NASA celebrates Webb science anniversary with mesmerising new image

A stellar nursery in the Rho Ophiuchi cloud complex as imaged by the James Webb Space Telescope. Image: NASA, ESA, CSA, STScI, Klaus Pontoppidan (STScI)

Celebrating the James Webb Space Telescope’s first year of science operations, NASA released a mesmerising new image of a nearby stellar nursery where 50 or so sun-size stars are blazing or just switching on in shimmering clouds of interstellar hydrogen.

The relatively small star-forming region is embedded in the Rho Ophiuchi cloud complex and is the closest such nursery to Earth.

The Webb image “shows a region containing approximately 50 young stars, all of them similar in mass to the Sun, or smaller,” NASA said in a news release describing Webb’s Near Infrared Camera, or NIRCam view. “The darkest areas are the densest, where thick dust cocoons still-forming protostars.”

“Huge bipolar jets of molecular hydrogen, represented in red, dominate the image, appearing horizontally across the upper third and vertically on the right. These occur when a star first bursts through its natal envelope of cosmic dust, shooting out a pair of opposing jets into space.”

In contrast, a star known as S1 “has carved out a glowing cave of dust in the lower half of the image,” the description says. “It is the only star in the image that is significantly more massive than the Sun.”

A zoomed-in view showing a subtle tapestry of streaming gas and dust illuminated and sculpted by the solar winds of young stars. NASA, ESA, CSA, STScI, Klaus Pontoppidan (STScI)

Webb was launched in 2021 on Christmas Day. It took a month to reach its observation post a million miles on the far side of the moon’s orbit and to deploy its huge sunshade and two sets of mirror segments that were folded away for launch.

Project scientists and engineers then spent nearly six months precisely aligning its optical system to achieve a razor-sharp focus, testing the observatory’s four instruments and verifying its myriad subsystems were working normally.
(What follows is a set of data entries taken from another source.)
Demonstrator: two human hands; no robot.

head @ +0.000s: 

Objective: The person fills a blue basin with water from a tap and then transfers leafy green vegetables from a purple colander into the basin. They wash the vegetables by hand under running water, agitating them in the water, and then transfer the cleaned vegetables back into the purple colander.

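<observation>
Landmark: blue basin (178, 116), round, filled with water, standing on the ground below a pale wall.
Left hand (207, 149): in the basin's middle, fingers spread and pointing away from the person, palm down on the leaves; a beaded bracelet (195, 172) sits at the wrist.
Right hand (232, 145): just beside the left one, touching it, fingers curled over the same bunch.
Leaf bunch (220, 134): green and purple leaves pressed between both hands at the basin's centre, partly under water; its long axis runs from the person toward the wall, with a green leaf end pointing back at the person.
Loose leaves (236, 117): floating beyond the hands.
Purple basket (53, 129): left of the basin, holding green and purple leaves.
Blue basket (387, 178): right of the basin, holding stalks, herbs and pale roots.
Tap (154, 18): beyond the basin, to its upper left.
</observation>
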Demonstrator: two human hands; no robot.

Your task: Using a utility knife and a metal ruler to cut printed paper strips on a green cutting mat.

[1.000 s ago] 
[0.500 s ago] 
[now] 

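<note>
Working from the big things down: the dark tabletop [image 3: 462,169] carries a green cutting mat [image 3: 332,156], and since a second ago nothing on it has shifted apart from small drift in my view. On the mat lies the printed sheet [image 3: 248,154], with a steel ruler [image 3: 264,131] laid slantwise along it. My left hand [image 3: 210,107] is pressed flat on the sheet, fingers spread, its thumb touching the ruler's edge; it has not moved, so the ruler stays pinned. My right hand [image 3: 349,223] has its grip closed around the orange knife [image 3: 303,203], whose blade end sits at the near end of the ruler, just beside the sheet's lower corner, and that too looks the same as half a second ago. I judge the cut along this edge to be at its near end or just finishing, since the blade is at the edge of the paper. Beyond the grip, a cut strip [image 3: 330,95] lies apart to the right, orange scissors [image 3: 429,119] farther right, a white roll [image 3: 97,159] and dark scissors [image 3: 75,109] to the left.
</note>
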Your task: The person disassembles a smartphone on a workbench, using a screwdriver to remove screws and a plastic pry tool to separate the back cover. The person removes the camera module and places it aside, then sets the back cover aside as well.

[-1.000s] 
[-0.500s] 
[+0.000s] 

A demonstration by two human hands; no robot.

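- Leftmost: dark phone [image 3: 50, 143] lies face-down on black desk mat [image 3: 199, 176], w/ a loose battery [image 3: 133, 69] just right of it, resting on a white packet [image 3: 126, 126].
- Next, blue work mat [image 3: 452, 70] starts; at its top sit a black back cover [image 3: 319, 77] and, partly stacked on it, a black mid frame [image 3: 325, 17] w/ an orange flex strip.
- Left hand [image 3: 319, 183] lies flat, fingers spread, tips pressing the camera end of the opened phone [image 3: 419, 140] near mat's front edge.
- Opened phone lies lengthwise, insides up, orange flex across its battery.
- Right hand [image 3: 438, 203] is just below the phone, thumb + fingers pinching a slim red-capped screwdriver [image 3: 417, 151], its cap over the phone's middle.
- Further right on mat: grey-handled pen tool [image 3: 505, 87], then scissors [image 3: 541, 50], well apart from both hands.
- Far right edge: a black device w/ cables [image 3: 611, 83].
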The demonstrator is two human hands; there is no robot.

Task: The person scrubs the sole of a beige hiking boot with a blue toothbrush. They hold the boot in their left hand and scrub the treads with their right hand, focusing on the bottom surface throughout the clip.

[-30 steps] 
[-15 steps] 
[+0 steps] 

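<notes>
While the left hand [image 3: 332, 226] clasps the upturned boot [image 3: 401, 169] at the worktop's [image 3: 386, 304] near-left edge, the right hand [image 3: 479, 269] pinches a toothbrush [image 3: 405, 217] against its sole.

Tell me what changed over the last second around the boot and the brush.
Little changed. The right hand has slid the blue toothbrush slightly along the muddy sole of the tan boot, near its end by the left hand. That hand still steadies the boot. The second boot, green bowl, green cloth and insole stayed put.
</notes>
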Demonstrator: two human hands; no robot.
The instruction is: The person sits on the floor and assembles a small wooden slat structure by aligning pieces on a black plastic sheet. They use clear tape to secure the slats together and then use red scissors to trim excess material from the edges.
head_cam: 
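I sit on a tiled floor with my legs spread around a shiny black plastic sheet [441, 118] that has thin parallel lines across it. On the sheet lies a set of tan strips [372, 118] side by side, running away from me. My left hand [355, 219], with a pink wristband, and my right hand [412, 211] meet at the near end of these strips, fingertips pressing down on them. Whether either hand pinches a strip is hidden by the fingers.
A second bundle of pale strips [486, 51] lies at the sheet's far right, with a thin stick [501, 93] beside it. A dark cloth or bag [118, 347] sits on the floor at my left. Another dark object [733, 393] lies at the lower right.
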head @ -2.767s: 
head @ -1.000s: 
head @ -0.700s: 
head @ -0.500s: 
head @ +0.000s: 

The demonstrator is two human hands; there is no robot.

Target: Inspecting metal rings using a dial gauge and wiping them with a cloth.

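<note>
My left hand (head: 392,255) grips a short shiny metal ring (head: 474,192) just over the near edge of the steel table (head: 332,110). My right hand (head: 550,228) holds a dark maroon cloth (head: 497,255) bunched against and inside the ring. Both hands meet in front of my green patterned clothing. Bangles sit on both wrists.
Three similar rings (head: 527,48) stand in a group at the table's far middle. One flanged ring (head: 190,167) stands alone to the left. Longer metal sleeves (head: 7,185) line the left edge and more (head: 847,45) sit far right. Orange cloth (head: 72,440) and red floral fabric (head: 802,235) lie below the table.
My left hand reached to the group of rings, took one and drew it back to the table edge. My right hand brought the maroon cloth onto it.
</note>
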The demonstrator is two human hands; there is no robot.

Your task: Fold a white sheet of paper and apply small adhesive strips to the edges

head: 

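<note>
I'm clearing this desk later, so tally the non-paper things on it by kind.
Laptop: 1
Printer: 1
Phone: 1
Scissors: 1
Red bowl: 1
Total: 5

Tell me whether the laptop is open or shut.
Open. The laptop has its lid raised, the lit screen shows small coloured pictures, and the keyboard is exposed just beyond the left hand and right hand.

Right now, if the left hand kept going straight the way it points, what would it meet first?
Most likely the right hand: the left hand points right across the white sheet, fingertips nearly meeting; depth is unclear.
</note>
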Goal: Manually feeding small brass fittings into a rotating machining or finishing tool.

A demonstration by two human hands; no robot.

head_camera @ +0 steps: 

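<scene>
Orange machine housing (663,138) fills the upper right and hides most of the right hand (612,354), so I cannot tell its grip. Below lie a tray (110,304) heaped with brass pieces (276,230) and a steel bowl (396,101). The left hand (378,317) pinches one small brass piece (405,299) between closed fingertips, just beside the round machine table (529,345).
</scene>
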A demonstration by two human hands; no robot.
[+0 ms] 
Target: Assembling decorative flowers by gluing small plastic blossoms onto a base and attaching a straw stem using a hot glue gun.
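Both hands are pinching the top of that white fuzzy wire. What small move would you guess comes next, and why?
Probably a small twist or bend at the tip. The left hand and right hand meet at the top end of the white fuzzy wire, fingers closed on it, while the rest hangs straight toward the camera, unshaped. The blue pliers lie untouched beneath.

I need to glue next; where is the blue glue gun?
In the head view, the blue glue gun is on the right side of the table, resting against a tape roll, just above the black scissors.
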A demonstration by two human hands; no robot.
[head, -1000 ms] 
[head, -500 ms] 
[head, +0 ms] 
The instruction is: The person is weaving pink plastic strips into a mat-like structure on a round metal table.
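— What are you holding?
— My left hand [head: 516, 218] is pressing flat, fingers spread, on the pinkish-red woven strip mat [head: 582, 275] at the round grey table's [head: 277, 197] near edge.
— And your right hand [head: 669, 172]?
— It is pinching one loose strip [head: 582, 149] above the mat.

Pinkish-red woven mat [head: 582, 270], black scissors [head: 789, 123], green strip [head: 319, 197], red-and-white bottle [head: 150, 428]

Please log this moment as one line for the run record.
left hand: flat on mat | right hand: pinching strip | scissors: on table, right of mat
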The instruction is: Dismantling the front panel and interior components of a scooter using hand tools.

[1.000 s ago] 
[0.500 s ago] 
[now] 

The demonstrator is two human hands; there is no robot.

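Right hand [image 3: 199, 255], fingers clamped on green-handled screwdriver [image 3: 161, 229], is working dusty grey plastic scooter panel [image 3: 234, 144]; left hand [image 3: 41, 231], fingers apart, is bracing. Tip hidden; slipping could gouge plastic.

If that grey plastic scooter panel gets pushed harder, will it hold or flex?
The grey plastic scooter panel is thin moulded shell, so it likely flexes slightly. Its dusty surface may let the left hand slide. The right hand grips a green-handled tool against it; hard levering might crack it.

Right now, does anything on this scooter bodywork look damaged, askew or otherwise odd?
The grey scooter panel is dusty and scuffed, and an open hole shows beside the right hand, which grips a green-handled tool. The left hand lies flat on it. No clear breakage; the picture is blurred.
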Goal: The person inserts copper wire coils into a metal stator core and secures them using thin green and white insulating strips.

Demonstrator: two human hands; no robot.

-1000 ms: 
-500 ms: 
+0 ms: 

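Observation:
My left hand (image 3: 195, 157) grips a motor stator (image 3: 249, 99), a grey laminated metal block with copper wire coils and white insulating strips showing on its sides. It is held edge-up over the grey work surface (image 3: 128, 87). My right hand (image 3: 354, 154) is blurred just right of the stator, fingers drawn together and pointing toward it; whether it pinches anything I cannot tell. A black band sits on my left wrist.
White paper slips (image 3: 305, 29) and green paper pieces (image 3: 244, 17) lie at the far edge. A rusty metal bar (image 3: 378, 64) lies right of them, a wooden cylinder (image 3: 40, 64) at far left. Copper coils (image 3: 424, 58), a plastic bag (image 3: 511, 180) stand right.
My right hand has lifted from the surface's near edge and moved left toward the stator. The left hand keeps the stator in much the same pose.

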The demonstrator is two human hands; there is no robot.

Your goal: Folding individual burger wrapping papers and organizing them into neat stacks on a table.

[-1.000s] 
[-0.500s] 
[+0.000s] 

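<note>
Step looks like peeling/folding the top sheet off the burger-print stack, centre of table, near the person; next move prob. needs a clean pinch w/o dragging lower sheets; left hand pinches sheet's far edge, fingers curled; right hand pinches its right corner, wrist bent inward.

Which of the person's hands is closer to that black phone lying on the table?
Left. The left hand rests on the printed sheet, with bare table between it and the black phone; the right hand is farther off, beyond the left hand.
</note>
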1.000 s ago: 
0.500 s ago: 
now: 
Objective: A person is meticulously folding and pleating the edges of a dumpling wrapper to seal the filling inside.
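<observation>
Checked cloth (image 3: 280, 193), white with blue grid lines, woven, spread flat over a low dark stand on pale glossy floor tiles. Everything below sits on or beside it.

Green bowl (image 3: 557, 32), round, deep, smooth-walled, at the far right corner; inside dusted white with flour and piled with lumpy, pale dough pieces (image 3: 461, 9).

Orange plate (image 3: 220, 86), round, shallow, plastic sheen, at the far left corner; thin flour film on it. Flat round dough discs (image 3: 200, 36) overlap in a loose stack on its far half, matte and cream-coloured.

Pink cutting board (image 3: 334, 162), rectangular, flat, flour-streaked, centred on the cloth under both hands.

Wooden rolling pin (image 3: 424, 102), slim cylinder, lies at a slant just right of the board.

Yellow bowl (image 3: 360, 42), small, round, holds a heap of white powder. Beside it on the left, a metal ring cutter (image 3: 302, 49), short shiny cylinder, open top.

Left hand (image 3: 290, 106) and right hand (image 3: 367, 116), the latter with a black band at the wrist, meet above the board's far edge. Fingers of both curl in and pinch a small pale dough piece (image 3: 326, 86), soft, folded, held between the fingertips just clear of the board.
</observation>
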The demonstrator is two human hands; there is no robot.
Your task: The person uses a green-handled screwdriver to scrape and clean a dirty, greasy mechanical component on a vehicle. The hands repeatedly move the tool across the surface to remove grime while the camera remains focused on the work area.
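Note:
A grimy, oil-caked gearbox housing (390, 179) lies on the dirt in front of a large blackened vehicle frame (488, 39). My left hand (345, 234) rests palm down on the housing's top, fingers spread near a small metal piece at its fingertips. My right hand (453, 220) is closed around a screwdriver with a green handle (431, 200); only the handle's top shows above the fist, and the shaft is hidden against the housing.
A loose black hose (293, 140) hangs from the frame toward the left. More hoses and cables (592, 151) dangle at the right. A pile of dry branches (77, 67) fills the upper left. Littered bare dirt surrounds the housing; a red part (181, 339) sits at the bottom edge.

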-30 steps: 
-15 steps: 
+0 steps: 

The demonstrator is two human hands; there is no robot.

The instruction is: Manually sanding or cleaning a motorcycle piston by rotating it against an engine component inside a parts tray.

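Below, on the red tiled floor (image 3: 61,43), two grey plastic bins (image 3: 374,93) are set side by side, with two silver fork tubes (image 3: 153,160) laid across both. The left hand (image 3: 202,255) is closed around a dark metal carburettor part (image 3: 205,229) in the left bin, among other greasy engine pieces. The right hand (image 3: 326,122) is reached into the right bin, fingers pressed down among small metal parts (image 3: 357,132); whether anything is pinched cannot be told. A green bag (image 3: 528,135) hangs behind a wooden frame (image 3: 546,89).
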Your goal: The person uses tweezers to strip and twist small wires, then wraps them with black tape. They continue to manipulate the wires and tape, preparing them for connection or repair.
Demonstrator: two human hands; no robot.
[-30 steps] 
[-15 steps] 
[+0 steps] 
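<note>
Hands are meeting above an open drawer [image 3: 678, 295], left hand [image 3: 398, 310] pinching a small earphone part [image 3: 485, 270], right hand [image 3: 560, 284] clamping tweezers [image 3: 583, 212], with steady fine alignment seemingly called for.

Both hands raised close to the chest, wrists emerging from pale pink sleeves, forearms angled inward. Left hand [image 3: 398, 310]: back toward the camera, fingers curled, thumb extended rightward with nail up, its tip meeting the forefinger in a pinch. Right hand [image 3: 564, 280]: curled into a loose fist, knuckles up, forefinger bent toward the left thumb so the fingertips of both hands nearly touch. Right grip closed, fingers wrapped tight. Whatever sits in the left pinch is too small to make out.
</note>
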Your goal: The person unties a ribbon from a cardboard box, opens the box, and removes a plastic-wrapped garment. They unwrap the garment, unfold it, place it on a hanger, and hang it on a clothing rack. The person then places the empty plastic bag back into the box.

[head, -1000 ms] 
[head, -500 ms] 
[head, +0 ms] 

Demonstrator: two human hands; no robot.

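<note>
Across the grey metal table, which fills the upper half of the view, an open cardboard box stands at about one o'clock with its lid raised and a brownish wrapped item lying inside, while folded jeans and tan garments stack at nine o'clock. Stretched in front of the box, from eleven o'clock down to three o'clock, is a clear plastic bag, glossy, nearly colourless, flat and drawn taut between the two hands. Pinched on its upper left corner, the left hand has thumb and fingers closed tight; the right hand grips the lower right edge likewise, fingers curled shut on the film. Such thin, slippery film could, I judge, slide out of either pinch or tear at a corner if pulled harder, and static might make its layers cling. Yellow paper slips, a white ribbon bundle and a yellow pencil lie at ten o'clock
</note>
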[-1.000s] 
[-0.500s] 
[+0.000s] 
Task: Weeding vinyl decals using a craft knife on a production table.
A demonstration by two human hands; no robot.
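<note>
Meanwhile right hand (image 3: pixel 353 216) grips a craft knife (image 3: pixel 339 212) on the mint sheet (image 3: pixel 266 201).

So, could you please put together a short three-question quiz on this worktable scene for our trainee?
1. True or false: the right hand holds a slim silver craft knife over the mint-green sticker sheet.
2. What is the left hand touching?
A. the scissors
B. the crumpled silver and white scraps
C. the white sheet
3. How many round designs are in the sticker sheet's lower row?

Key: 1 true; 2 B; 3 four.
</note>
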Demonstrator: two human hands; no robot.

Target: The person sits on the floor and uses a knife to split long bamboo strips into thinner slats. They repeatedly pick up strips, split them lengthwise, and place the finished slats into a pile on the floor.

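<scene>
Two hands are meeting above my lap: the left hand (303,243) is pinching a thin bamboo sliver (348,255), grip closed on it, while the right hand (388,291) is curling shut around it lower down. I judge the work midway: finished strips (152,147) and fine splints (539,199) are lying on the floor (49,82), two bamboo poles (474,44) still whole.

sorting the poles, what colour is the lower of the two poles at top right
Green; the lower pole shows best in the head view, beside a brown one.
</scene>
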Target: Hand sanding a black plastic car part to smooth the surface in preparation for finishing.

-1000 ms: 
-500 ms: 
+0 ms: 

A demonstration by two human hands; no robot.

The first science images from the $10 billion telescope were released on 12 July 2022, wowing the astronomical community.

The 2023 anniversary photo capped a steady stream of ground-breaking observations that have repeatedly demonstrated the capabilities of the world’s largest and most expensive space telescope.

“In just one year, the James Webb Space Telescope has transformed humanity’s view of the cosmos, peering into dust clouds and seeing light from faraway corners of the universe for the very first time,” NASA Administrator Bill Nelson said in a statement. “Every new image is a new discovery.”

Said Eric Smith, a senior manager in NASA’s astrophysics division and the Webb program scientist: “The breadth of science Webb is capable of exploring really becomes clear now, when we have a full year’s worth of data from targets across the sky.

“Webb’s first year of science has not only taught us new things about our universe, but it has revealed the capabilities of the telescope to be greater than our expectations, meaning future discoveries will be even more amazing.”